_TASK OBJECTIVE_. Look below for the line with "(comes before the", then repeat it and all lines after it, exactly, minus any pictures.

_DATA BELOW_.
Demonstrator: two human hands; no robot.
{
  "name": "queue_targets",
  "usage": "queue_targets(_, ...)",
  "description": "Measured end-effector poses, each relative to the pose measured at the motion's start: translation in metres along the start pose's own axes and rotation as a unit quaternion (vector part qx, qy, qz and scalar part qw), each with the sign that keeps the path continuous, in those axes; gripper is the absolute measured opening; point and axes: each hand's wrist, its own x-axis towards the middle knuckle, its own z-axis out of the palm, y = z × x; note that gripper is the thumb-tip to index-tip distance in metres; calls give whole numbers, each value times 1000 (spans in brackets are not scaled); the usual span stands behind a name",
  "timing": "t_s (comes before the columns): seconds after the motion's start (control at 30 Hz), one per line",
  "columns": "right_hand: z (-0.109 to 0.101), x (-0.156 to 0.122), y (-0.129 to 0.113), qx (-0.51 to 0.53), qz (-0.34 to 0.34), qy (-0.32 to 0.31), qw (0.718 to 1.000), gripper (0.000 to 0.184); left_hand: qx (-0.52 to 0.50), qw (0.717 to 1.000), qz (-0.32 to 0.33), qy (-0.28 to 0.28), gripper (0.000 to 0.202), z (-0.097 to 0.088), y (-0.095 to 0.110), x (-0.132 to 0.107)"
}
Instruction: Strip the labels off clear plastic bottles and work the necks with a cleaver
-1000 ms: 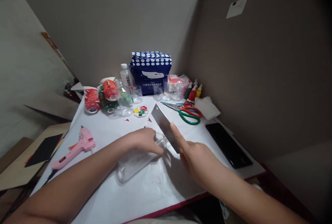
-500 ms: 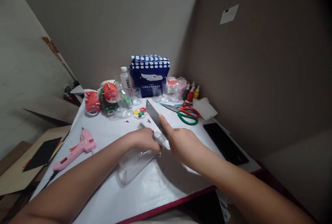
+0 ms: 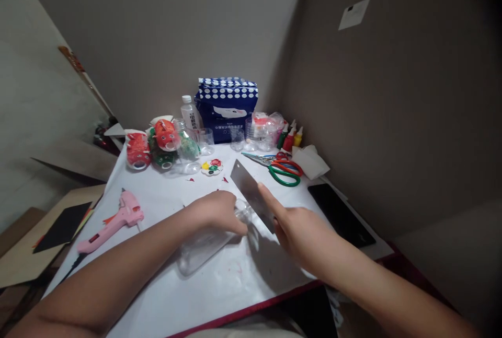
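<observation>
My left hand (image 3: pixel 221 211) is closed around a clear plastic bottle (image 3: pixel 204 254) that lies on its side on the white-covered table (image 3: pixel 157 296). The bottle's wide end points toward me, and part of it is hidden under my hand and forearm. My right hand (image 3: pixel 288 223) grips a kitchen knife (image 3: pixel 251 191), a broad grey blade with a small hole near its far corner. The index finger is stretched along the blade, while the handle is hidden in the palm. The blade stands just right of the bottle's far end, with a small gap showing.
A pink glue gun (image 3: pixel 117 220) lies at left. Red and green crafted figures (image 3: pixel 137 150), a blue bag (image 3: pixel 227 111) and paint bottles (image 3: pixel 289 139) line the back. Scissors (image 3: pixel 284 173) and a black phone-like slab (image 3: pixel 341 215) are at right. A paint palette (image 3: pixel 212 167) sits centrally.
My right hand has moved the knife right and toward me, away from the bottle. My left hand stays on the bottle. The view has shifted slightly.
</observation>
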Motion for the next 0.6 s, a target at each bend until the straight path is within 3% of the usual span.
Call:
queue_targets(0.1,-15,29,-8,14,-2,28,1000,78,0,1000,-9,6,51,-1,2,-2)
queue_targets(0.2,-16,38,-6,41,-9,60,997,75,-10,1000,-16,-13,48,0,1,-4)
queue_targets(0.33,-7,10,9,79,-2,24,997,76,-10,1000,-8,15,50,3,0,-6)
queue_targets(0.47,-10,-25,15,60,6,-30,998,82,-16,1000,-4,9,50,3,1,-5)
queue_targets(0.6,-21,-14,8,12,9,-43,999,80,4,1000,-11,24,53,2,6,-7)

_OUTPUT OF THE TASK_.
  "timing": "t_s (comes before the columns): seconds after the motion's start (control at 30 Hz), one per line",
  "columns": "right_hand: z (-0.109 to 0.101), x (-0.156 to 0.122), y (-0.129 to 0.113), qx (-0.51 to 0.53), qz (-0.34 to 0.34), qy (-0.32 to 0.31), qw (0.718 to 1.000), gripper (0.000 to 0.184); left_hand: qx (-0.52 to 0.50), qw (0.717 to 1.000), qz (-0.32 to 0.33), qy (-0.28 to 0.28), gripper (0.000 to 0.202), z (-0.097 to 0.088), y (-0.095 to 0.110), x (-0.132 to 0.107)"
}
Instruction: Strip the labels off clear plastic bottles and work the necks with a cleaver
-1000 ms: 
-500 ms: 
+0 ms: 
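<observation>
My left hand (image 3: pixel 221 211) is closed around a clear plastic bottle (image 3: pixel 204 254) that lies on its side on the white-covered table (image 3: pixel 157 296). The bottle's wide end points toward me, and part of it is hidden under my hand and forearm. My right hand (image 3: pixel 288 223) grips a kitchen knife (image 3: pixel 251 191), a broad grey blade with a small hole near its far corner. The index finger is stretched along the blade, while the handle is hidden in the palm. The blade stands just right of the bottle's far end, with a small gap showing.
A pink glue gun (image 3: pixel 117 220) lies at left. Red and green crafted figures (image 3: pixel 137 150), a blue bag (image 3: pixel 227 111) and paint bottles (image 3: pixel 289 139) line the back. Scissors (image 3: pixel 284 173) and a black phone-like slab (image 3: pixel 341 215) are at right. A paint palette (image 3: pixel 212 167) sits centrally.
My right hand has moved the knife right and toward me, away from the bottle. My left hand stays on the bottle. The view has shifted slightly.
</observation>
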Motion for the next 0.6 s, a target at each bend until the straight path is within 3% of the usual span.
Call:
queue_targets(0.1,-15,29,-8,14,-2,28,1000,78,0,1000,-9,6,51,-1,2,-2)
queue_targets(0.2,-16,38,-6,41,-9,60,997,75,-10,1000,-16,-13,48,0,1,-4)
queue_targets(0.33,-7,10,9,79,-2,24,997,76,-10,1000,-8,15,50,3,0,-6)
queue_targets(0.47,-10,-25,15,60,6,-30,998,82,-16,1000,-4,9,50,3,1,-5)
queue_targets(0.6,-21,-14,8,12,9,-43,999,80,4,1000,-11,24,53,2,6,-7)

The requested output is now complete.